Beware of the Lazy Hazy Crazy Days of Summer Cyberscams
Entrepreneurs spend a lot of time thinking of great ideas to build a business and eventually make money. Hackers today seem to be spending even more time thinking of larcenous ideas to build great scams and make money ASAP. Let’s check in with some of the latest scams so we can better protect ourselves.
Verification code danger
Do you use Gmail? If so, you’re probably familiar with the two-step verification process that involves sending a code to your cellphone to verify your identity and relationship to the email account. I was glad to participate in the process because I felt it adds a very secure identity checking step to the process.
However, the bad guys are using the security we sense in the process and twisting it to hack email accounts. Here’s the way it works:
- Out of the blue you get a text message from Google giving you a security code when you’re away from your computer.
- Soon thereafter you get another text message saying there has been irregular activity on your Gmail account. This message requests that you text the code you were sent earlier in order to halt the activity.
- If you follow through with this request, you’ve just given hackers access to your email account.

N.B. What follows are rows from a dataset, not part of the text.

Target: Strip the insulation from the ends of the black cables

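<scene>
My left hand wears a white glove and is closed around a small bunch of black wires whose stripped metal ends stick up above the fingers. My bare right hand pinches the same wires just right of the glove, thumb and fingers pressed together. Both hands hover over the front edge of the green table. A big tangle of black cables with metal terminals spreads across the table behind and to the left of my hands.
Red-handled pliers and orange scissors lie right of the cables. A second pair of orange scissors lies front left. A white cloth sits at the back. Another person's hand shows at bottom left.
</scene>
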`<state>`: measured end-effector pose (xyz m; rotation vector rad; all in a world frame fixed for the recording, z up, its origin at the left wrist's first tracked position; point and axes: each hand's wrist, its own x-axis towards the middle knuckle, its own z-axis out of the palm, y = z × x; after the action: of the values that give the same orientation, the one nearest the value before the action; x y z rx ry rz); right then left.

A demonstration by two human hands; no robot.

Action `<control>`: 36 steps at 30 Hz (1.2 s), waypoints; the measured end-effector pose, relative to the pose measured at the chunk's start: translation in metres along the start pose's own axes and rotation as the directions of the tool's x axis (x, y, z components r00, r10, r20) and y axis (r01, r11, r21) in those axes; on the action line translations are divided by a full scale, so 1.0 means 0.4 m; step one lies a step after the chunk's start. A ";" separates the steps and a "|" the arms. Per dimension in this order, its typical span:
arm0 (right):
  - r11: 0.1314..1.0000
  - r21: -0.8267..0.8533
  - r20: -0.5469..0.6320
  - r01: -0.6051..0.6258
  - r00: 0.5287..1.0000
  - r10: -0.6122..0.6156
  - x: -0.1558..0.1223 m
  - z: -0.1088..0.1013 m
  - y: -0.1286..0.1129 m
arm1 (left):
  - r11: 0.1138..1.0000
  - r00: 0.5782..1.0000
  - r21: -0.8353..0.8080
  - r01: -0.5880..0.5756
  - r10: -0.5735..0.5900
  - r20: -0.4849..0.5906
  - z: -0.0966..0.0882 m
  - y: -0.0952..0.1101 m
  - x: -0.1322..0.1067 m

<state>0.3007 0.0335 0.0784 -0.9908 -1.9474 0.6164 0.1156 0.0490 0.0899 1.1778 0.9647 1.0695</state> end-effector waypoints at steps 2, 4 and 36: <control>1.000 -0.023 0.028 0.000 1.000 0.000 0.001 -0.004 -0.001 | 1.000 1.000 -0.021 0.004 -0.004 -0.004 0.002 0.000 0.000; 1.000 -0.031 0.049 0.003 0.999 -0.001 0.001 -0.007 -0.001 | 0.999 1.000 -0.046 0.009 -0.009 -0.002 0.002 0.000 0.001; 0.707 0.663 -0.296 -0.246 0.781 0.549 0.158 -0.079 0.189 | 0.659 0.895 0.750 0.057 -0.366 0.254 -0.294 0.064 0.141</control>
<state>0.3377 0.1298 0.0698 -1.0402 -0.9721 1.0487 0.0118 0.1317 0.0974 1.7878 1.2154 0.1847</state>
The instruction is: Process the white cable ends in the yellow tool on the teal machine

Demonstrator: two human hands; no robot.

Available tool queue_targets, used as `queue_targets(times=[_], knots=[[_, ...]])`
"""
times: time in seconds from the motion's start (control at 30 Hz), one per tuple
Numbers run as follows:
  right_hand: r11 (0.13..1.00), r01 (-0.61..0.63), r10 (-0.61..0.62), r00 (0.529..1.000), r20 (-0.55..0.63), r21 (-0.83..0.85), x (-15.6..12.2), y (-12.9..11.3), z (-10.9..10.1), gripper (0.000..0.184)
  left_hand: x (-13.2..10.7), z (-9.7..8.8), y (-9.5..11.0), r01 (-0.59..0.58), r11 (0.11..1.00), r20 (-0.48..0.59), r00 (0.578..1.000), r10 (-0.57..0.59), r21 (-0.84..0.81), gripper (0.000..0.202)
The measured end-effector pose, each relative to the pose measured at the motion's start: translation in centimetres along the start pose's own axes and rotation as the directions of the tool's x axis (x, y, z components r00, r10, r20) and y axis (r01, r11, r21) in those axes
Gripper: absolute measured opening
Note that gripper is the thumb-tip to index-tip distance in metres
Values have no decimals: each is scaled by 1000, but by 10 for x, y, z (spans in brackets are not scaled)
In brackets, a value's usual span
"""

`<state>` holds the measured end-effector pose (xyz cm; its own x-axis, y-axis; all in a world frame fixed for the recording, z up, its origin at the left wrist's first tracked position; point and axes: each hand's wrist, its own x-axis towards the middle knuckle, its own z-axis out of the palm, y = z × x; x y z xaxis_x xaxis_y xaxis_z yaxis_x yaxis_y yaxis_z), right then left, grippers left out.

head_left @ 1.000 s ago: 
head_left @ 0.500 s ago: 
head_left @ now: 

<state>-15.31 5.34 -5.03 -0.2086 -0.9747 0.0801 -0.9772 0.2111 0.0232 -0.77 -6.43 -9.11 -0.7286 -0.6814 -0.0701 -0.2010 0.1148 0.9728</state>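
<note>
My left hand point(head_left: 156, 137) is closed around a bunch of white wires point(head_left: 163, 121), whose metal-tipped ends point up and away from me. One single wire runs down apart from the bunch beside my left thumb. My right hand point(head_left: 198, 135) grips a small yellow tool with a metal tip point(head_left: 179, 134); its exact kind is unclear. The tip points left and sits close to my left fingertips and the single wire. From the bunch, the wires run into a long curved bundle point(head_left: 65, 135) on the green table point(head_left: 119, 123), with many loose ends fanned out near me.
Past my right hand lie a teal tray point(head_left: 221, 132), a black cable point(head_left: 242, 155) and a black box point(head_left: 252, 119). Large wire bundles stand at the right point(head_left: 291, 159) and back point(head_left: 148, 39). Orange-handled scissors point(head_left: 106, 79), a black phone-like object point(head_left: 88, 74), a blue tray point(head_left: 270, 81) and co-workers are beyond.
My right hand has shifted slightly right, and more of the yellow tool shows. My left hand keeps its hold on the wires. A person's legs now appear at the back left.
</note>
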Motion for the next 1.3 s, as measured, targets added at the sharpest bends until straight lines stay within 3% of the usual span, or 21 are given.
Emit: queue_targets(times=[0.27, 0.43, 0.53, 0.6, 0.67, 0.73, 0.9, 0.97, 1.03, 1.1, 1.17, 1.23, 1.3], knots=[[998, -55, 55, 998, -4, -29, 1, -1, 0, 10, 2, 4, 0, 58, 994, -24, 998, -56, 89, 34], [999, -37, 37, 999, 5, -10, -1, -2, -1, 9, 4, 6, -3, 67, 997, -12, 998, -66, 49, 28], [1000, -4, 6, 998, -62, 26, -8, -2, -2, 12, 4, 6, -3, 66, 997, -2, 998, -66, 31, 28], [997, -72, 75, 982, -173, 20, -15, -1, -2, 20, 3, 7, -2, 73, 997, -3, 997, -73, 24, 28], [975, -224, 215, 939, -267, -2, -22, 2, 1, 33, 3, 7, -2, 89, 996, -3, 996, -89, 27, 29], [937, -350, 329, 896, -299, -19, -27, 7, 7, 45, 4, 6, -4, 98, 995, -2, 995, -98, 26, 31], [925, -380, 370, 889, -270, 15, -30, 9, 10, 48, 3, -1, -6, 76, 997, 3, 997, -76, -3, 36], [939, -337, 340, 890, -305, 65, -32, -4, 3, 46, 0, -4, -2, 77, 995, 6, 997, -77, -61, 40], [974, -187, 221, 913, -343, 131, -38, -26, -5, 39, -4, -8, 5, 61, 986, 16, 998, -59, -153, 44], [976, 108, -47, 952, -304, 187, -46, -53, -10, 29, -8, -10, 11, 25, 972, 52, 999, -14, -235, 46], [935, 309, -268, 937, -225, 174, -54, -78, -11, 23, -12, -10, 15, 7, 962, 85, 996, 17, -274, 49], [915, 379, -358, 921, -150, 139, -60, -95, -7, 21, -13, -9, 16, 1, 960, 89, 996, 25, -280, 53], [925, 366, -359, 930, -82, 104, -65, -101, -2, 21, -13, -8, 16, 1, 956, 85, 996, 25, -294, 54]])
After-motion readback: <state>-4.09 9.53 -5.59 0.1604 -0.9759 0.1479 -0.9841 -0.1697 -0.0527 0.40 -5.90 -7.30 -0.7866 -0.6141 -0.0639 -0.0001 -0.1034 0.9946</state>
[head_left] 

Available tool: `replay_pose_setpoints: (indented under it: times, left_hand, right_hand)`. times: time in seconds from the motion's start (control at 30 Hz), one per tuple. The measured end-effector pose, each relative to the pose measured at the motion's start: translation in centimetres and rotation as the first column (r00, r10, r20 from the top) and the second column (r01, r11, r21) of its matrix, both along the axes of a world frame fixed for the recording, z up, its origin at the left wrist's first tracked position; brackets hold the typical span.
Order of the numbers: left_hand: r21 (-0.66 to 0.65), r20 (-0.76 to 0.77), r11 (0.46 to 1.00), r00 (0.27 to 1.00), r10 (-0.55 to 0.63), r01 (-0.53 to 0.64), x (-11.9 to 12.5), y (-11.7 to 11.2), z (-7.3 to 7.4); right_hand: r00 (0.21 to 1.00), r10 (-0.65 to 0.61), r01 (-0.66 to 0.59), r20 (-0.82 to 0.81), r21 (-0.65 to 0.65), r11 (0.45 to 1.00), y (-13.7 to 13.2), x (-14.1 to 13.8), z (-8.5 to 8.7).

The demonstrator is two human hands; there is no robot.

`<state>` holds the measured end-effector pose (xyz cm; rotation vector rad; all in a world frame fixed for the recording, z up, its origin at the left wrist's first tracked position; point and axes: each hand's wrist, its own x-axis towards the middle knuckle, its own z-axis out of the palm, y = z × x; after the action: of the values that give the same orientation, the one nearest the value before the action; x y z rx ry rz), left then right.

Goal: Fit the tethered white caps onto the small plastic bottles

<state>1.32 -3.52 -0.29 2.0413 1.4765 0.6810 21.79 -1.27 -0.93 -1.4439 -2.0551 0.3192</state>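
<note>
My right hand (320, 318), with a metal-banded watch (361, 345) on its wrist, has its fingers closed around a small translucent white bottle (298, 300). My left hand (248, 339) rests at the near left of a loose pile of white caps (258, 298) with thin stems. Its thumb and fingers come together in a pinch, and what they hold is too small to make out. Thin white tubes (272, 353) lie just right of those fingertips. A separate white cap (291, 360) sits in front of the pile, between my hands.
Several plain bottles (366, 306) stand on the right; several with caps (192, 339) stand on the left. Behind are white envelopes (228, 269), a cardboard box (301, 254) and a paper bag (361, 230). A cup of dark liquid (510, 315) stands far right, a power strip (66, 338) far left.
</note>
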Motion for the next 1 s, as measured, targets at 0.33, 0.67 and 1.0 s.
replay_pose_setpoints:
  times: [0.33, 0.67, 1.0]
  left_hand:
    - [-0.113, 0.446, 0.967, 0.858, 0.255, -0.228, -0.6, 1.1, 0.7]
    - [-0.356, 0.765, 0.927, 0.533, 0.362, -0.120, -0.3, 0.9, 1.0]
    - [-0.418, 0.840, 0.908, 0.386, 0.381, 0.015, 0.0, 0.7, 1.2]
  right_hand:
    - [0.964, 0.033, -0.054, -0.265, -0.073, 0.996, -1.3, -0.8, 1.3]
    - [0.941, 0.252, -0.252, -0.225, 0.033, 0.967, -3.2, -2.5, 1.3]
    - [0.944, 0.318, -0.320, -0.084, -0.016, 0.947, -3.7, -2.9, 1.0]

If a hacker has your email address and cell phone number, all he has to do is attempt to log onto your email account and say he has lost the password. Google then sends the verification code to your cellphone. The hacker then sends you a text message asking for the code. If you send the code, the bad guy can now get access to your Gmail account, comb through your information and even forward future emails to another account.
The Federal Trade Commission consumer division gives this sage advice, and it applies to more than just your Gmail account:
- If you receive an unexpected verification code, contact the source. Something’s up.
- Never send or forward a verification code via text message or email. You’re probably sending it straight to the bad guys.
Traveling this summer?
A lot of us will be booking hotels this summer for both business and pleasure. Hackers are taking advantage of this by creating fake hotel and hotel-booking webpages. This is a variation on the standard phishing technique. The websites often look like well-known brands. The crooks may even be staffing a “1-800” number with a fake customer service rep, so if you call you’ll think it’s legitimate. The idea is to capture your credit card information.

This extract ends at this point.